◆ WORK INSTRUCTION ◆
Your copy of the data below must be exact and must leave out all pictures.

◆ COLLECTED MATERIAL ◆
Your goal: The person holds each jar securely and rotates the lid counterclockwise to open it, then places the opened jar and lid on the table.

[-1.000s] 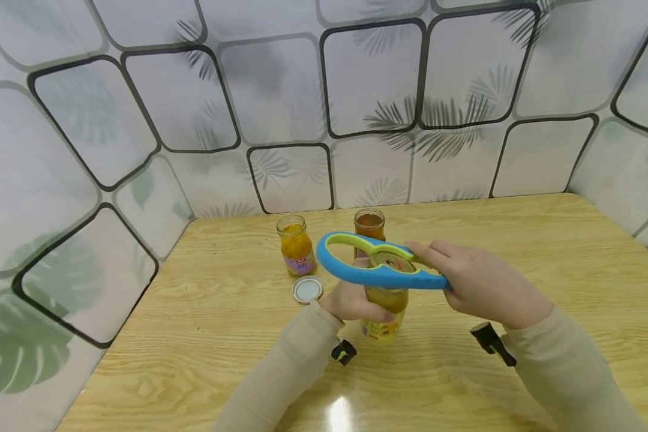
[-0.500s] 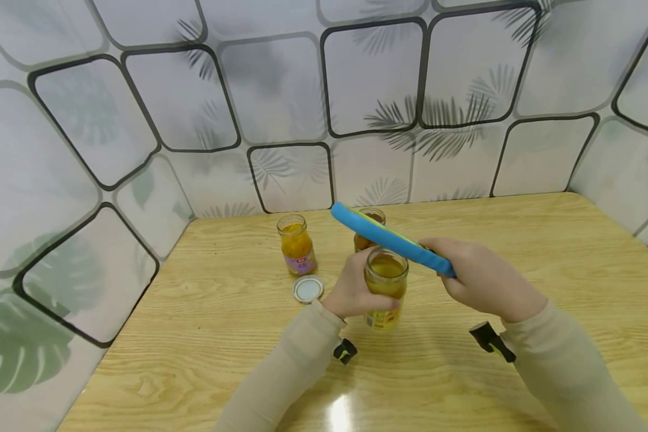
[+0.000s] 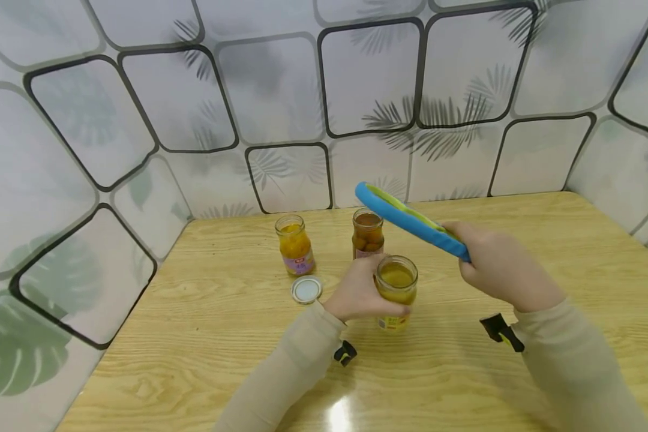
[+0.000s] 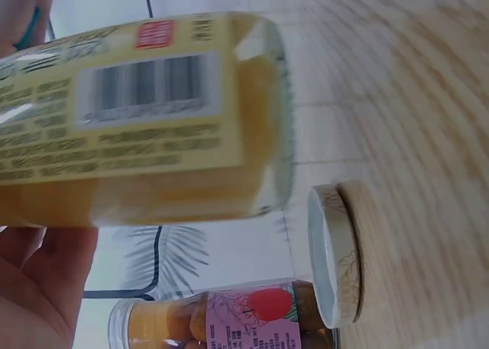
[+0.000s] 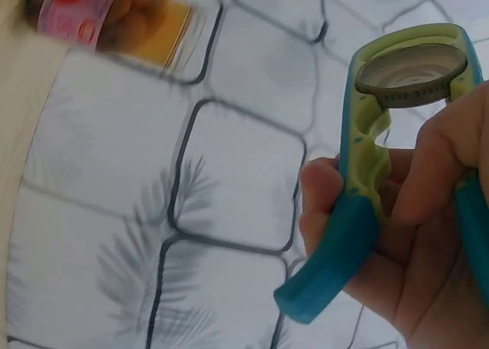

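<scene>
My left hand [image 3: 364, 291] grips an uncapped glass jar [image 3: 397, 288] with a yellow label and yellowish contents. In the left wrist view the jar's barcode label [image 4: 153, 93] faces the camera and its base shows a gap over the wood. My right hand [image 3: 499, 264] holds a blue-and-green jar opener [image 3: 410, 222], raised to the right of the jar. The right wrist view shows a metal lid [image 5: 412, 74] caught between the opener's arms, with the thumb and fingers around the handles [image 5: 328, 257].
Behind stand two more uncapped jars, one with orange fruit [image 3: 295, 245] and one with brown fruit [image 3: 368, 231]. A loose lid [image 3: 306, 290], pale inside up, lies left of my left hand. A patterned wall [image 3: 281, 90] borders the wooden table [image 3: 194, 336].
The opener has lifted off the jar, taking the lid with it, then tilted and moved up and right. The jar, now uncapped, has shifted slightly right in my left hand.
</scene>
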Motion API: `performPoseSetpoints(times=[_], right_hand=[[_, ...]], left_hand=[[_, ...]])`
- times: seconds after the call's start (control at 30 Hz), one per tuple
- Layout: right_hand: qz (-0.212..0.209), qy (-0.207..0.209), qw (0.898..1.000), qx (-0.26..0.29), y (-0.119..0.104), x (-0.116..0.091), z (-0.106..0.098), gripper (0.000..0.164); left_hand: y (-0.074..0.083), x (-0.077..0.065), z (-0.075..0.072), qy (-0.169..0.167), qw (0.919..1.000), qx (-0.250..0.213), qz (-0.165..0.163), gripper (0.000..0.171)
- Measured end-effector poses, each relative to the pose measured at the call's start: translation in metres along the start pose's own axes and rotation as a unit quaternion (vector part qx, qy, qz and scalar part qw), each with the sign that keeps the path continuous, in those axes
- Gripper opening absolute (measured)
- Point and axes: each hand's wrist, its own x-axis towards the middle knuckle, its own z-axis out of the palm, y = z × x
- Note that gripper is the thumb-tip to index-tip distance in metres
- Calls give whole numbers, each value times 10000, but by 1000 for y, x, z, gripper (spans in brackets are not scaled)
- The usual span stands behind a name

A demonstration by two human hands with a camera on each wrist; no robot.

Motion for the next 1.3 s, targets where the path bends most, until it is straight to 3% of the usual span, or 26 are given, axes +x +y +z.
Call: performPoseSetpoints(times=[0.17,0.3,0.47,0.77,0.87,1.03,1.17,1.3], right_hand=[[898,-404,9946,-331,28,-2,-5,35],[1654,-1121,9795,-258,47,-2,-8,38],[1941,-1442,9702,-167,61,-1,-7,42],[2190,-1502,9641,74,79,-9,-8,36],[2279,-1375,9638,135,84,-14,-11,25],[2398,-1174,9636,134,89,-20,-19,18],[2528,-1068,9615,165,92,-23,-25,18],[2649,-956,9592,263,93,-27,-28,16]], left_hand=[[-1,1,2,-311,9978,485,-327,50],[0,2,2,-524,9964,508,-430,51],[-1,2,2,-615,9953,573,-470,52],[0,3,4,-802,9928,531,-718,56],[1,3,9,-835,9928,399,-755,59],[2,8,20,-677,9924,159,-1016,64],[4,21,29,-485,9884,175,-1431,60],[3,43,39,-289,9861,84,-1634,56]])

◆ COMPLETED EXERCISE ◆
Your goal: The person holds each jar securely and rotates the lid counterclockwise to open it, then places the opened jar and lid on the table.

[-1.000s] 
[-0.500s] 
[+0.000s] 
[+0.000s] 
[+0.000s] 

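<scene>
My left hand [image 3: 364, 291] grips an uncapped glass jar [image 3: 397, 288] with a yellow label and yellowish contents. In the left wrist view the jar's barcode label [image 4: 153, 93] faces the camera and its base shows a gap over the wood. My right hand [image 3: 499, 264] holds a blue-and-green jar opener [image 3: 410, 222], raised to the right of the jar. The right wrist view shows a metal lid [image 5: 412, 74] caught between the opener's arms, with the thumb and fingers around the handles [image 5: 328, 257].
Behind stand two more uncapped jars, one with orange fruit [image 3: 295, 245] and one with brown fruit [image 3: 368, 231]. A loose lid [image 3: 306, 290], pale inside up, lies left of my left hand. A patterned wall [image 3: 281, 90] borders the wooden table [image 3: 194, 336].
The opener has lifted off the jar, taking the lid with it, then tilted and moved up and right. The jar, now uncapped, has shifted slightly right in my left hand.
</scene>
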Motion API: `performPoseSetpoints(times=[_], right_hand=[[_, ...]], left_hand=[[_, ...]])`
- times: seconds after the call's start (control at 30 Hz), one per tuple
- Layout: right_hand: qz (-0.212..0.209), qy (-0.207..0.209), qw (0.898..1.000), qx (-0.26..0.29), y (-0.119..0.104), x (-0.116..0.091), z (-0.106..0.098), gripper (0.000..0.164); left_hand: y (-0.074..0.083), x (-0.077..0.065), z (-0.075..0.072), qy (-0.169..0.167), qw (0.919..1.000), qx (-0.250..0.213), qz (-0.165..0.163), gripper (0.000..0.171)
- Measured end-effector poses, each relative to the pose measured at the call's start: translation in metres along the start pose's own axes and rotation as a unit quaternion (vector part qx, qy, qz and scalar part qw), each with the sign that keeps the path continuous, in those axes
- Gripper opening absolute (measured)
- Point and axes: each hand's wrist, its own x-axis towards the middle knuckle, its own z-axis out of the palm, y = z × x
- Note that gripper is the thumb-tip to index-tip distance in metres
- Calls give whole numbers, each value times 10000, but by 1000 for y, x, z, gripper (spans in brackets are not scaled)
- The usual span stands behind a name

A demonstration by two human hands with a camera on each wrist; no robot.

Motion for the next 1.3 s, targets where the path bends most, until it is straight to 3% of the usual span, or 26 are given, axes +x +y +z.
Call: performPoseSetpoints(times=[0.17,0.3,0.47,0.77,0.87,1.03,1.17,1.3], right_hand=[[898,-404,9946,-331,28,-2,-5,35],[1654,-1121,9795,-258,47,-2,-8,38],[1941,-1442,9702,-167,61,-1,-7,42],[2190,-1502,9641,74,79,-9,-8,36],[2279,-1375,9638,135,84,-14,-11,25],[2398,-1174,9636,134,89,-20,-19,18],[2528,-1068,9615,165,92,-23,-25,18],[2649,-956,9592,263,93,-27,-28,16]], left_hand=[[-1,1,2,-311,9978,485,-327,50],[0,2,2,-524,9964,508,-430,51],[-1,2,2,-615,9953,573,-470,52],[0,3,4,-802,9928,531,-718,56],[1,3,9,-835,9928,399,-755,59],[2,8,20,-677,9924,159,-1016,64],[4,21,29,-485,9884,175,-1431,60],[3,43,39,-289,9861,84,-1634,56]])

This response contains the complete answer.